Like most Americans, I didn’t know the history of service by Native Americans, other than the Code Talkers. I didn’t understand the true depth of their commitment, and I was inspired to learn more and bring the story to PBS audiences.

American Indians have proudly worn our nation’s uniform in every one of our conflicts. In fact, as early as 1778 our country enlisted the service of Native Americans, both as scouts and as light infantry. I have been anxious to tell the story of thousands of Native Americans who served in our country’s armed forces. Their military contributions and their sacrifices to help preserve American democracy deserves recognition.

Here are three stories that have particularly inspired me.

Tecumseh

Tecumseh
Tecumseh
Tecumseh was a warrior at age 15. He later became a leader with great power who could persuade large numbers of people to come together and seek a higher good. He believed in the joining of all Indians under a single nation. His charisma was enticing and he was able to gather many of the tribes together to negotiate for Indian land with the settlers. For this act he was known early on as the leader who desired peace. But the settlers could not be trusted to take only what was given to them, but would attempt to take even more. The settlers would attempt to drive the Indians from any land that they wanted and would resort to violence to get it.

Tecumseh organized the Indians in building a defense force to protect their land from those that would attempt to take it from them.

Following the destruction of Tippecanoe. Tecumseh and his warriors joined the forces with the British during the War of 1812 in hopes that they would return the land to the Indians if they won the war.

Tecumseh was the first Indian to serve at the rank of General in the British Army. Tecumseh fought as Brigadier General during the War and when the British were defeated and turned tailed to Canada, Tecumseh begged them not to give up the fight.

At the start of the Battle of the Thames in 1813, the British retreated and left the Indians to fight on their own. Having no aid from the British and against all odds Tecumseh and his men decided to fight the Americans.

Tecumseh died in the battle at Chatham, Ontario.
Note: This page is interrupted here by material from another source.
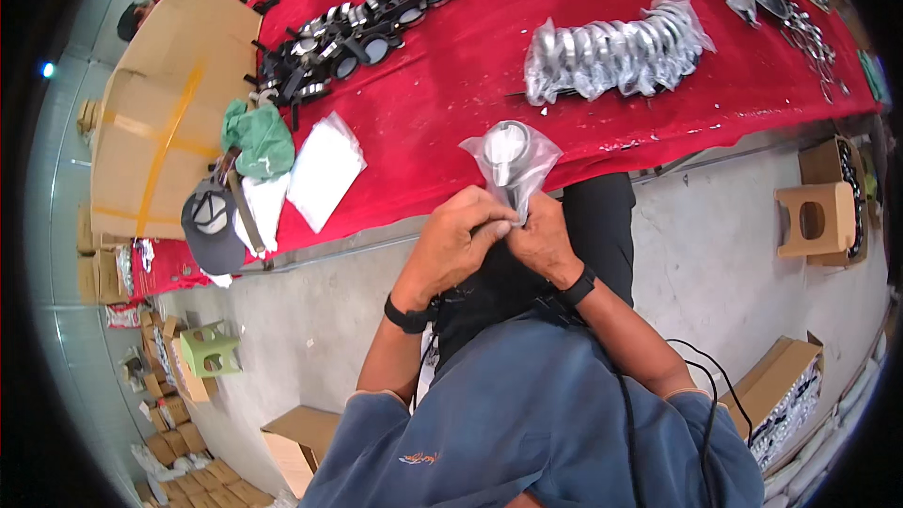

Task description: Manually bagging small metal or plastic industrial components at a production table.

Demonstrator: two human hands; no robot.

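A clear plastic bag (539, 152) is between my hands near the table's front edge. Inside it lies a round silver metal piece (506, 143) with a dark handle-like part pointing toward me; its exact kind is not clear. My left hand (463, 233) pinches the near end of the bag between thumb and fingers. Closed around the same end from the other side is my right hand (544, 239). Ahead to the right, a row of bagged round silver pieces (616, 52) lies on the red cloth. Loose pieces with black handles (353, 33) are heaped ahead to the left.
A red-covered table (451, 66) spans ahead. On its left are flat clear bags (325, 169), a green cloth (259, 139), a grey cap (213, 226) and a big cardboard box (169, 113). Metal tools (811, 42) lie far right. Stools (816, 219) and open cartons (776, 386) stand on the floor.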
His death ended the dream of a unified Indian Nation.

In the Royal Canadian Military Institute, there is a large portrait of Tecumseh which was unveiled in 2008. He is ranked as number 37 on the list of Greatest Canadians.

The United States Naval Academy in Annapolis, Maryland has a court named after Tecumseh in front of Bancroft Hall. Within, there is a bust of Tecumseh.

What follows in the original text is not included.